For Authentication, check None; we will handle authentication with the additional header "x-api-key". In the Headers input, add the following JSON:

{
  "x-api-key": "YOUR_COMPOSIO_API_KEY"
}

Once that's done, click on Verify Connection, and if everything went well, you should see "Connection Successful." That's pretty much all you need to do to use local and remote tools with the Ministral 3 3B model using Ollama.

The steps here will be pretty much the same for any other models that support tool calling.

Here's an example of the model returning a response after doing tool calls:

💡 NOTE: The model might take quite some time to answer the question and perform tool calls, and that pretty much depends on your system as well.
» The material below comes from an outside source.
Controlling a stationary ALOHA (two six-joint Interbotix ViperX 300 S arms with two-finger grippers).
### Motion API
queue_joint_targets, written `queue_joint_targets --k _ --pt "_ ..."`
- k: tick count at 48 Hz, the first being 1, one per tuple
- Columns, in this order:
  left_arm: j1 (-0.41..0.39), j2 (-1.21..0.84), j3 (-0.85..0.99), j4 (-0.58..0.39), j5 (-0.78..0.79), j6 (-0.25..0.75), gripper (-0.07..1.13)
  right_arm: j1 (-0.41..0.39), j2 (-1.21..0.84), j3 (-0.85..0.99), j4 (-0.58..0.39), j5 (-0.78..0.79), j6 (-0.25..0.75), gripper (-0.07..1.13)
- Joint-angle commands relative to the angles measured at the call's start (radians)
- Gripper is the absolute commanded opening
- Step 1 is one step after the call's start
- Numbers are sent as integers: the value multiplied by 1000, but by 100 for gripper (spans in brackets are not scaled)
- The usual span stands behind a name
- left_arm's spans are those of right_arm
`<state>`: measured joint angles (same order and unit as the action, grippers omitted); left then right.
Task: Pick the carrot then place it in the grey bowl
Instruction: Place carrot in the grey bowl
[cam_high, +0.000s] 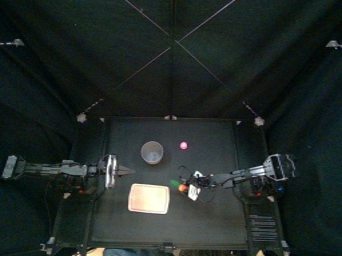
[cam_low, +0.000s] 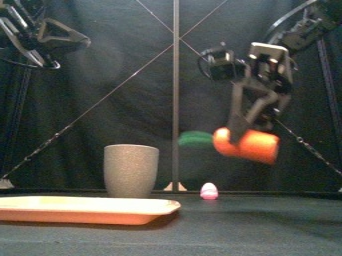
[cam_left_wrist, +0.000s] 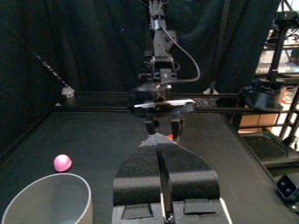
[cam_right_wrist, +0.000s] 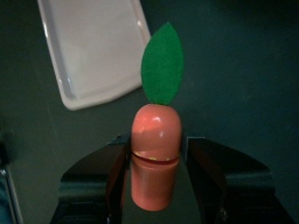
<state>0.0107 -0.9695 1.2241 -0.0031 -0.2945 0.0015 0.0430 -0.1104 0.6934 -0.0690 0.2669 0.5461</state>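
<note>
The right gripper (cam_low: 245, 128) holds the carrot (cam_low: 249, 146) in the air above the table (cam_high: 214, 215), its two jaws closed on either side of the orange body, as the right wrist view shows plainly. The carrot lies roughly level, its green leaf (cam_low: 198, 138) pointing toward the left side, where the grey cup (cam_low: 131, 170) stands upright and well apart from it. From above, the carrot (cam_high: 182, 187) hangs in front of the cup (cam_high: 154, 152) and to its right, just past the back right corner of the pink tray (cam_high: 148, 199), which lies flat near the table's front. A small pink toy (cam_low: 210, 191), too small to identify and perhaps egg-shaped, sits on the table to the right of the cup, near it but not touching. The left gripper (cam_high: 118, 173) is held at the table's left side with its jaws pressed together and nothing between them; its own camera looks across at the right gripper (cam_left_wrist: 162, 107) and the carrot (cam_left_wrist: 173, 136), with the cup's rim (cam_left_wrist: 47, 199) and the pink toy (cam_left_wrist: 62, 162) below it.
</note>
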Motion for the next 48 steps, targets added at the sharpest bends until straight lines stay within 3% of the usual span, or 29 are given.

If you feel something is not working as expected, you can always view the logs of your Ollama WebUI.

docker logs -f open-webui

Next Steps

This entire demo was done using Ollama and Ollama WebUI. See if you can get it working with vLLM and Ollama WebUI. The steps will be pretty similar.

Just follow the docs for installing vLLM on your system, and follow the guide to get you going.

Let me know if you can make it work.

Conclusion

That's it. We just ran a lightweight, quantised Ministral 3 3B model in Ollama, wrapped it with Open WebUI, and showed it can perform real tool calling, both with small local Python tools and remote MCP tools via Composio.

You now have a simple local setup that lets the model do more than chat. The best part is that the steps won't change across models, and you can quickly build your own local model that's entirely yours.

Now, try adding more toolkits and models (if your system can handle it) and experiment. You already have a clear understanding of Ministral 3 3B and running models locally with Ollama. Apply it to your actual work, and you'll thank me later.

Well, that's all for now! I will see you in the next one.

Frequently Asked Questions

What are the minimum system requirements to run Ministral 3 3B locally?
While the exact requirements depend on whether you use the full or quantised model, you'll generally need at least 8GB of RAM and preferably a GPU with 4GB+ of VRAM. If you don't have sufficient VRAM, use the quantised version (q4_K_M), which is much lighter on resources. The model can run on a CPU only, but it will be significantly slower.
Can I use Ministral 3 3B with other tools besides Composio MCP?
Yes! While this guide demonstrates using Composio MCP for remote tools, you can integrate any MCP-compatible server or create your own custom Python tools in Open WebUI. The same setup works with OpenAPI specifications and other tool formats supported by Open WebUI.
Why is the model taking so long to respond when using tool calls?
Response time depends on several factors: your system specs, whether you're using the quantised version, CPU vs GPU inference, and the complexity of the tool being called. Tool calling adds overhead because the model must parse the request, decide which tool to use, execute it, and then formulate a response. Running on CPU or lower-end hardware will significantly increase response times.
Do these steps work with other LLMs besides Ministral 3 3B?
Absolutely! The setup process is nearly identical for any model that supports function calling and is available in Ollama. You can swap out ministral-3:3b for models like Llama 3, Mistral, or Qwen, and the same Open WebUI + MCP integration will work. Just make sure the model you choose explicitly supports tool calling.